La piel fría
(2003), de Albert Sánchez Piñol, es un meritorio ejemplo de terrorismo
literario pergeñado por un escritor peninsular: para asustar no son necesarios
un apellido anglosajón, vampiros de los Cárpatos ni casas aisladas en el Medio
Oeste americano. Pero lo primero que espanta en la novela de Sánchez Piñol no
es la trama, sino la aparición de uno de sus personajes. Que dice llamarse, sí,
Batís Caffó.
El lector
espera a que el novelista se desdiga, a que se trate de una broma, de un mero
apodo, de algo provisional y desechable. Pero no. Uno de los protagonistas de
la historia se llama Batís Caffó y va a seguir llamándose así a lo largo de las
casi doscientas páginas que abarca. Resignación.
No se me
ocurre manera más drástica de arruinar a una criatura de papel que darle un
nombre inapropiado. Ridículo, estúpido, inútil: el de Batís Caffó es el más
reciente con el que he topado, pero también hay otros. Y a la inversa: nombres
radiantes, espléndidos, que hechizan al lector con la sola fuerza de su sonido.

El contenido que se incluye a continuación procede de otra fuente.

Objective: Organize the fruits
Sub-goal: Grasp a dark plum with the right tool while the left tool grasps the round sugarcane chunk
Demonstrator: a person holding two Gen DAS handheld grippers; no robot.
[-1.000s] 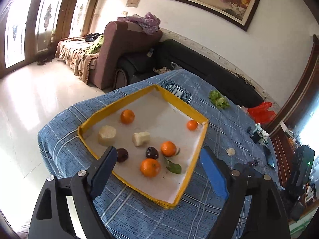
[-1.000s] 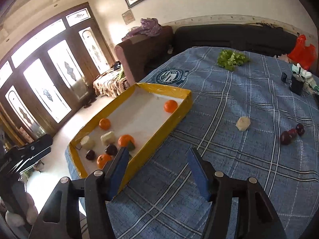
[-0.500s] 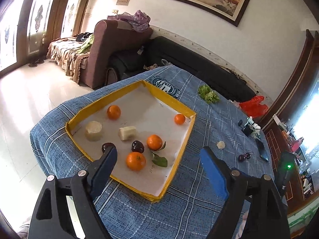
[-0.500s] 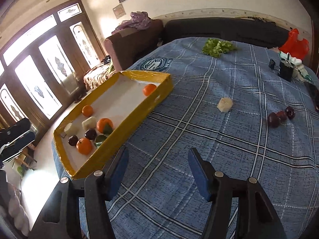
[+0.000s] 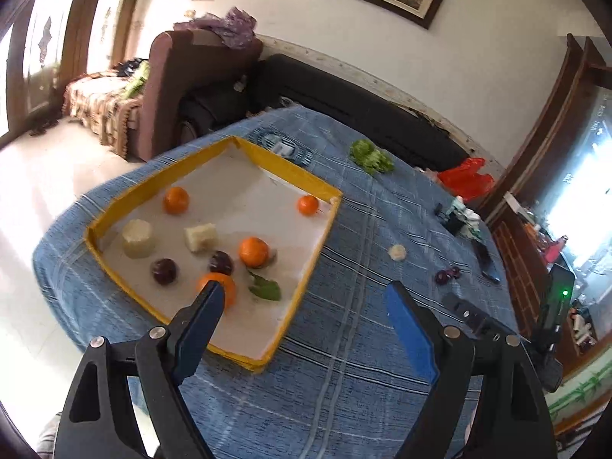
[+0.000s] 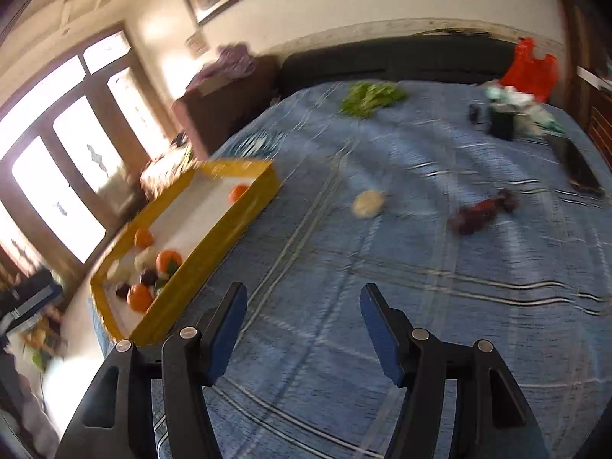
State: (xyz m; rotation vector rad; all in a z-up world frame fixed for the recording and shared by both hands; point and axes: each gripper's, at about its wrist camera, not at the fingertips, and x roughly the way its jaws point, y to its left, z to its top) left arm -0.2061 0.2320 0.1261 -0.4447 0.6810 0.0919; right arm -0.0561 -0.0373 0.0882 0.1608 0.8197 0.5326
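Both grippers hang spread and empty. Ahead of the right gripper (image 6: 302, 300) lies a pale fruit chunk (image 6: 368, 203), with dark plums (image 6: 480, 212) ahead to its right; they look soft and prone to rolling, so pinch gently across the middle.

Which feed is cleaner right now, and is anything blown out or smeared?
Left wrist view is sharper: oranges in the yellow tray read crisp, though the window at right is blown out. Right wrist view is motion-smeared: the dark fruits on the blue cloth streak, and the doors glare.
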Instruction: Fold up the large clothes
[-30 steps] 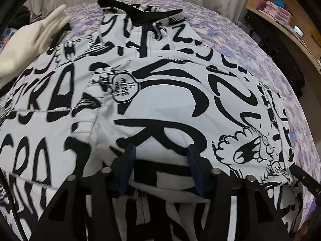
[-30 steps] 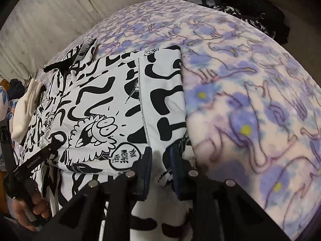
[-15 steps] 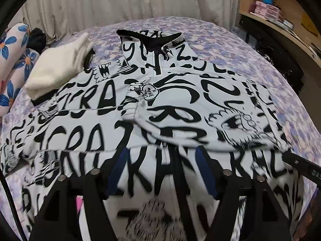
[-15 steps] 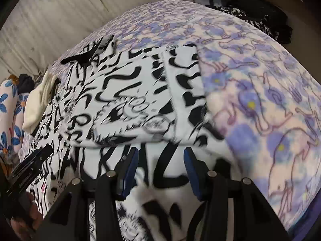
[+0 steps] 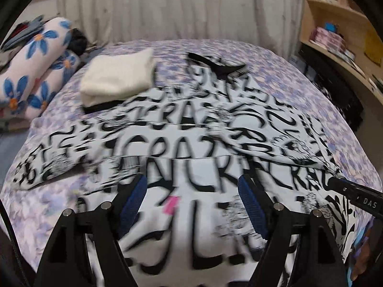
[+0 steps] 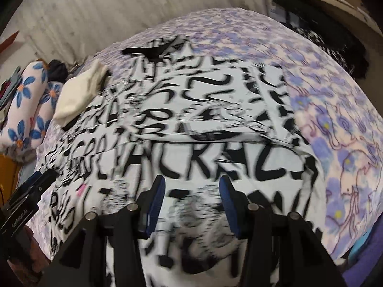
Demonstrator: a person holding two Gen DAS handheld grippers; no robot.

Saber bautizar personajes es también una virtud literaria, no siempre tan
abundante como se desearía. A bote pronto, y no porque sean amigos o maestros
míos, pienso que unos buenos autores de nombres son Javier Calvo (Menelaus
Roca, Max Téller, Semproni de Paula, y los saco sólo de uno de sus libros) o el
gran César Mallorquí (Ulises Zarco, Alejo Zarza). Pérez-Reverte no es ni
maestro ni amigo mío y también sabe elegir: Flavio La Ponte, Varo Borja, Boris
Balkan. En general, aquellos escritores que provienen de la literatura popular,
el cómic o la industria del entretenimiento son los más conscientes del poder
de un buen nombre para dar carne con sus solas letras a un individuo que no
existe.
Un literato más académico y, digamos, de etiqueta como Antonio Muñoz Molina también está al tanto de la importancia de la nomenclatura. En su libro de estilo Pura alegría (1998) escribe:
Nombrar es un
acto mágico, como creían los antiguos y siguen creyendo los primitivos.
Mediante el nombre se transmite al recién nacido el alma de un antepasado: el
nombre es el núcleo y la cifra de la identidad, y el novelista sabe que si da
un nombre equivocado a un personaje le otorgará una identidad falsa que le
impedirá existir plenamente (Alfaguara, página 49).